For records requested by a patient or the patient’s representative, only a reasonable cost-based-fee may be imposed.  This reasonable cost-based-fee may include only the cost of:

  1. labor for copying the medical records requested by the individual, whether in paper or electronic form;
  1. supplies for creating the paper copy or electronic media (e.g., CD or USB drive) if the individual requests that the electronic copy be provided on portable media;
  1. postage, when the individual requests that the copy be mailed; and
  1. preparation of an explanation or summary of the medical records, if agreed to by the individual. 

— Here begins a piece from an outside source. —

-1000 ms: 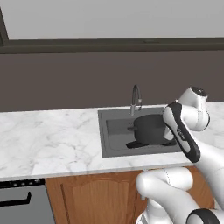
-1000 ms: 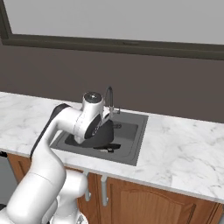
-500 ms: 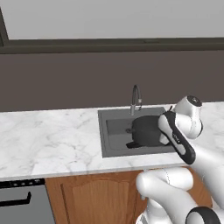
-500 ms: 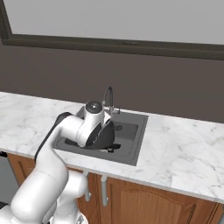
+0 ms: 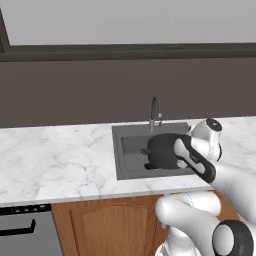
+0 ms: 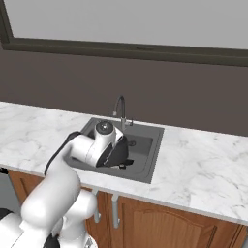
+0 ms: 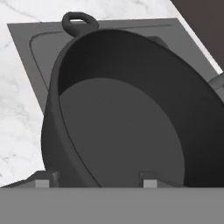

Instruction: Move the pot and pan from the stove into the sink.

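presently, entries as seen:
pot (image 5: 162,151): dark grey, tilted, inside the sink (image 5: 131,150) basin, below the faucet (image 5: 155,111).
gripper (image 7: 96,181): fingers straddled the pot's near wall, clamped on its rim.
counter (image 5: 60,160): white marble around the sink.

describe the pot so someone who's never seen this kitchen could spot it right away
Find the marble counter under the dark wall, then the dark grey sink recessed in it, with a curved faucet behind. The pot is the deep, dark grey cylinder over that basin at the white arm's end, with a small loop handle on its side.
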Available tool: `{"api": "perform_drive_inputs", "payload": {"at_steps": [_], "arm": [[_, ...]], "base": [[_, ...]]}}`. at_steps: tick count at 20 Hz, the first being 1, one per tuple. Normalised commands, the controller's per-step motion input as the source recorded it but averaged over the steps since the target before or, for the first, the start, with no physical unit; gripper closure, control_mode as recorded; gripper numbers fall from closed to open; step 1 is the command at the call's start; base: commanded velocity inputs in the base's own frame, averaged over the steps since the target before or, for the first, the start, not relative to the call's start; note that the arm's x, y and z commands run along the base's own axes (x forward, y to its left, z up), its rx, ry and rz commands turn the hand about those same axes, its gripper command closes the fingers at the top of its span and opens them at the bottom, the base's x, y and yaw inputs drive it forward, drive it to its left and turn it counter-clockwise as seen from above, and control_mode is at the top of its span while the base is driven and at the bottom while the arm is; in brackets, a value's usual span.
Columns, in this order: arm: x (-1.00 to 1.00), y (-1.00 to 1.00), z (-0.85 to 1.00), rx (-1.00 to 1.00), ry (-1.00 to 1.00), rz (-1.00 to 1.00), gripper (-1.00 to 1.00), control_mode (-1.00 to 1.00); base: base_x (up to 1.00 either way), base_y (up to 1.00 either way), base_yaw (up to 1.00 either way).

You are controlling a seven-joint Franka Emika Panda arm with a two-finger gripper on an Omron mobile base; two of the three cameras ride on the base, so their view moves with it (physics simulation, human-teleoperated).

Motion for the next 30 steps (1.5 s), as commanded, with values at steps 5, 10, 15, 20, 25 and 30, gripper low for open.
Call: {"api": "perform_drive_inputs", "payload": {"at_steps": [5, 10, 15, 20, 25, 30], "arm": [[0.32, 0.00, -0.31, -0.02, -0.01, 0.00, 1.00, -1.00], [0.29, 0.00, -0.23, -0.02, -0.01, 0.00, 1.00, -1.00], [0.07, 0.00, -0.05, 0.00, 0.00, 0.00, 1.00, -1.00], [0.51, 0.00, -0.12, -0.01, 0.00, -0.01, 1.00, -1.00], [0.43, 0.00, -0.18, -0.02, 0.00, 0.00, 1.00, -1.00], [0.28, 0.00, -0.28, -0.03, 0.00, 0.00, 1.00, -1.00]], "base": [[0.00, 0.00, 0.00], [0.00, 0.00, 0.00], [0.00, 0.00, 0.00], [0.00, 0.00, 0.00], [0.00, 0.00, 0.00], [0.00, 0.00, 0.00]]}}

The fee may not include costs associated with reviewing the request for access, verifying the request, searching for and retrieving the medical records, storage costs, or other costs not specifically listed in (1)-(4), above. 

In no event can the fee exceed [insert any applicable state law on per page cost limitations; for example, in CT, there is a .65 per page limit] per page.  Electronic copies of the medical record, when requested, shall be provided in a readable format and the fee for providing an electronic copy shall not exceed the actual labor cost associated with responding to the request.  For electronic copies, instead of calculating a cost-based fee, a flat fee of $6.50 may be charged for the electronic copy.

When a third party requests copies of medical records based on a patient’s properly executed HIPAA authorization or when a patient directs that the medical records be sent to a third party, the reasonable cost-based fee limitations do not apply, and Provider may charge [insert state limitation] per page, pursuant to state law, [insert state law citation; CT is Conn. Gen. Stat. § 20-7c]

No charge is permitted for medical records sought for Social Security claims or appeals when the request is accompanied by documentation of the claim.  Proper authorizations must accompany all requests for copies of records.